Eddie se echó a llorar y su madre le atrajo agarrándole por la cintura. Miró enfadada a su marido. El niño nunca volvió a ponerse tan cerca.
Otras noches, cuando las cartas eran malas, las botellas se habían vaciado y su madre ya estaba dormida, su padre entraba como un trueno en el dormitorio de Eddie y Joe. Se abalanzaba sobre los pobres muchachos y los lanzaba contra la pared. Luego hacía que sus hijos se tumbasen boca abajo en la cama mientras él se quitaba el cinturón y luego les azotaba el trasero al tiempo que les gritaba que estaban gastando su dinero en porquerías. Eddie rezaba para que se despertara su madre, pero incluso las veces que se despertaba, su padre le advertía que «no se metiera en aquello». Verla en el pasillo, agarrándose la bata, tan impotente como él, hacía que Eddie se sintiese aún peor.

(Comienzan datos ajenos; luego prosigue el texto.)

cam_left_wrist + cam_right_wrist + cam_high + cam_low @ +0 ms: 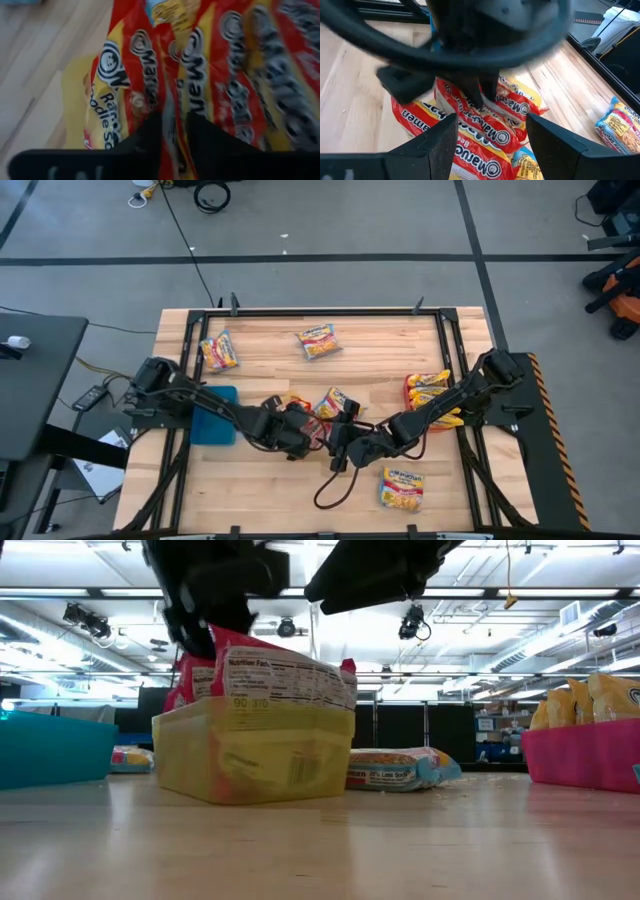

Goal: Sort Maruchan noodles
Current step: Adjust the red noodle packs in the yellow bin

Las manos que atendieron a Eddie en su infancia, pues, fueron duras, callosas y rojas de ira, y pasó sus años de niño golpeado y azotado. Aquél fue el segundo daño que le hicieron; el primero después del descuido. La violencia. Esto fue así hasta tal punto que Eddie podía predecir por el sonido de los pasos que avanzaban por el pasillo la dureza de los golpes que iba a recibir.